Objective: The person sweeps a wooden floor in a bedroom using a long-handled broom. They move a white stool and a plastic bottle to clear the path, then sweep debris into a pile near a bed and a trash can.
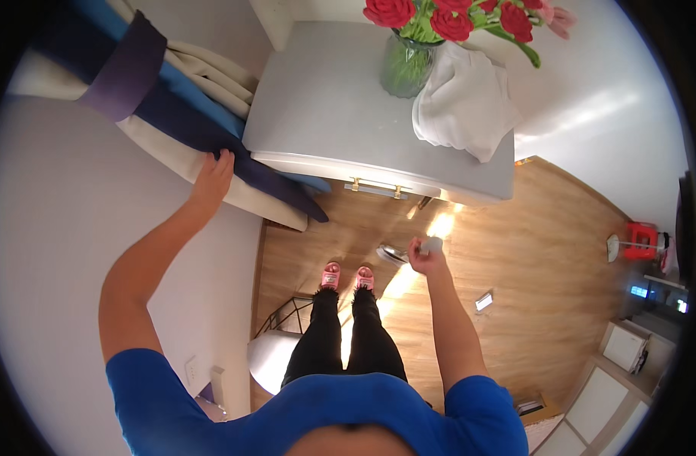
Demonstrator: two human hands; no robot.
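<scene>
Head view, looking straight down the person's body: grey cabinet [325, 114] taken as landmark. Left hand [213, 176] reaches to the cabinet's left front corner, fingers spread flat and touching the dark blue curtain [181, 114] that hangs beside it; grip open, nothing enclosed. A cream curtain [211, 76] panel lies against the blue one, also left of the cabinet. Right hand [424, 257] is held below the cabinet's front edge, over the wooden floor [538, 251], fingers closed around a small pale object [432, 245]; kind of object cannot be told. On the cabinet's tabletop, toward its right rear: green glass vase [406, 67] with red flowers [450, 19], and a white cloth [466, 106] just beside it, draping over the right edge. Gold drawer handle [376, 188] on the cabinet front. Pink slippers [346, 276] on the floor below the cabinet.
</scene>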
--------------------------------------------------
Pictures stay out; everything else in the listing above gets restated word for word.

## Task result
Objective: The person sweeps a wooden floor in a bedroom using a long-handled broom. They move a white stool and a plastic bottle to clear the path, then sweep debris into a pile near a bed and a trash can.
Demonstrator: two human hands; no robot.
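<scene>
Head view, looking straight down the person's body: grey cabinet [325, 114] taken as landmark. Left hand [213, 176] reaches to the cabinet's left front corner, fingers spread flat and touching the dark blue curtain [181, 114] that hangs beside it; grip open, nothing enclosed. A cream curtain [211, 76] panel lies against the blue one, also left of the cabinet. Right hand [424, 257] is held below the cabinet's front edge, over the wooden floor [538, 251], fingers closed around a small pale object [432, 245]; kind of object cannot be told. On the cabinet's tabletop, toward its right rear: green glass vase [406, 67] with red flowers [450, 19], and a white cloth [466, 106] just beside it, draping over the right edge. Gold drawer handle [376, 188] on the cabinet front. Pink slippers [346, 276] on the floor below the cabinet.
</scene>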

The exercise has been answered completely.